Analytics pipeline failing on non-us S3 buckets

Does anyone run their analytics pipelines outside of the default us-east-1 region? What configuration did you have to change to make this possible?

One of our clients is running the analytics pipeline in the eu-west-1 region. The tasks run in an environment with export AWS_REGION=eu-west-1, which seems to take care of most of the issues. We’ve also added this stanza to the override.cfg, which seems to override the default s3.amazonaws.com endpoint as the code indicates it should:

[s3]
host = s3.eu-west-1.amazonaws.com

However, the only way we can get the tasks to succeed is to actually modify that hard-coded default in the code to match our configuration.

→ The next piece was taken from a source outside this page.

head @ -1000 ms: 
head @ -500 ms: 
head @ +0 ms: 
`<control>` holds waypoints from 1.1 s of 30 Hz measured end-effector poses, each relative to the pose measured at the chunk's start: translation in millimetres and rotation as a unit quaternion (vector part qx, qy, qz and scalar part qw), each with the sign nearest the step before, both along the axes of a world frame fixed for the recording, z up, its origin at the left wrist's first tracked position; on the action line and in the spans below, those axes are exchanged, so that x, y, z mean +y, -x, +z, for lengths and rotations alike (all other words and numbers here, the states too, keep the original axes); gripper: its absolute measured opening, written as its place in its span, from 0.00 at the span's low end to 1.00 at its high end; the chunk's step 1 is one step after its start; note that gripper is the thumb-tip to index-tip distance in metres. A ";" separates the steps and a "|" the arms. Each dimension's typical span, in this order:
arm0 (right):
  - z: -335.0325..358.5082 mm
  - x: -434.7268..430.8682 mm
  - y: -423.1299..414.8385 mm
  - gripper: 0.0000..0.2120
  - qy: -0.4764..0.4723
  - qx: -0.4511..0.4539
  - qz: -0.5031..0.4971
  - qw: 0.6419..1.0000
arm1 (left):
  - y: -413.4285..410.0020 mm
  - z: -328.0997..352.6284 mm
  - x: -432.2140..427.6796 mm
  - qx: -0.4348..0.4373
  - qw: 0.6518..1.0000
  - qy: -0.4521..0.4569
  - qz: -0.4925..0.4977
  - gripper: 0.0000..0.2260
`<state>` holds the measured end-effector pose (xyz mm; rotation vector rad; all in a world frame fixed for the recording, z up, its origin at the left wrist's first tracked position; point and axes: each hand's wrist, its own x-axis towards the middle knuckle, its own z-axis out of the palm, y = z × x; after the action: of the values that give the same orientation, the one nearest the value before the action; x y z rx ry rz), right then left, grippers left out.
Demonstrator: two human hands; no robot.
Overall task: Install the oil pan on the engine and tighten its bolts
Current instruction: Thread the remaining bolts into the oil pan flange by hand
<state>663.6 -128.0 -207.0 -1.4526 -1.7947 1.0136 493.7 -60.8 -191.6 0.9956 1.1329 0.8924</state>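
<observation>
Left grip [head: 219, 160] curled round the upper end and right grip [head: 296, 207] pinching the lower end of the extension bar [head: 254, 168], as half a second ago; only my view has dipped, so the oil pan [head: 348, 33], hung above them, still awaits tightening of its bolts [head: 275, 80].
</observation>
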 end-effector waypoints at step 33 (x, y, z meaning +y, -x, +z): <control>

We added debug logging, and it shows that this hard-coded override shouldn’t be necessary:

2019-07-23 05:10:24,099 ERROR 15440 [edx.analytics.tasks.util.s3_util] s3_util.py:138 - S3 'host' not in kwargs
2019-07-23 05:10:24,099 ERROR 15440 [edx.analytics.tasks.util.s3_util] s3_util.py:139 - S3 'host' = s3.eu-west-1.amazonaws.com
2019-07-23 05:10:24,099 ERROR 15440 [edx.analytics.tasks.util.s3_util] s3_util.py:141 - S3 'host' overridden to s3.eu-west-1.amazonaws.com

However, unless the hard-coded default is modified, the tasks don’t succeed!

The error isn’t very helpful either, and I’m baffled:

2019-07-23 05:42:54,943 ERROR 15440 [luigi-interface] worker.py:213 - [pid 15440] Worker Worker(salt=457984176, workers=1, host=ip-172-31-22-131, username=hadoop, pid=15440, sudo_user=hadoop) failed    CourseEnrollmentEventsTask(source=["s3://redacted-eu-tracking-logs/logs/tracking/"], interval=2019-07-20-2019-07-23, expand_interval=4 w 2 d 0 h 0 m 0 s, pattern=[".*tracking.log-(?P<date>[0-9]+).*"], date_pattern=%Y%m%d, warehouse_path=s3://redacted-eu-edxanalytics/warehouse/hive/)
Traceback (most recent call last):
  File "/mnt/var/lib/analytics-tasks/automation/venv/src/luigi/luigi/worker.py", line 194, in run
    new_deps = self._run_get_new_deps()
  File "/mnt/var/lib/analytics-tasks/automation/venv/src/luigi/luigi/worker.py", line 131, in _run_get_new_deps
    task_gen = self.task.run()
  File "/var/lib/analytics-tasks/automation/venv/local/lib/python2.7/site-packages/edx/analytics/tasks/insights/enrollments.py", line 152, in run
    super(CourseEnrollmentEventsTask, self).run()
  File "/mnt/var/lib/analytics-tasks/automation/venv/src/luigi/luigi/contrib/hadoop.py", line 781, in run
    self.job_runner().run_job(self)
  File "/mnt/var/lib/analytics-tasks/automation/venv/src/luigi/luigi/contrib/hadoop.py", line 622, in run_job
    run_and_track_hadoop_job(arglist, tracking_url_callback=job.set_tracking_url)
  File "/mnt/var/lib/analytics-tasks/automation/venv/src/luigi/luigi/contrib/hadoop.py", line 390, in run_and_track_hadoop_job
    return track_process(arglist, tracking_url_callback, env)
  File "/mnt/var/lib/analytics-tasks/automation/venv/src/luigi/luigi/contrib/hadoop.py", line 380, in track_process
    (tracking_url, e), out, err)
HadoopJobError: Streaming job failed with exit code 1. Additionally, an error occurred when fetching data from http://ip-172-31-22-131.eu-west-1.compute.internal:20888/proxy/application_1563857964707_0001/: No module named mechanize

These logs are from the ImportEnrollmentsIntoMysql task.

Any advice is welcome!

Hello Jill,

We run our all pipelines in us-west-1 and we don’t even have an 's3" stanza in the override file. In fact, I can’t find ‘host’ being set anywhere on our systems. I do set AWS_REGION=us-west-1 in jenkins_env.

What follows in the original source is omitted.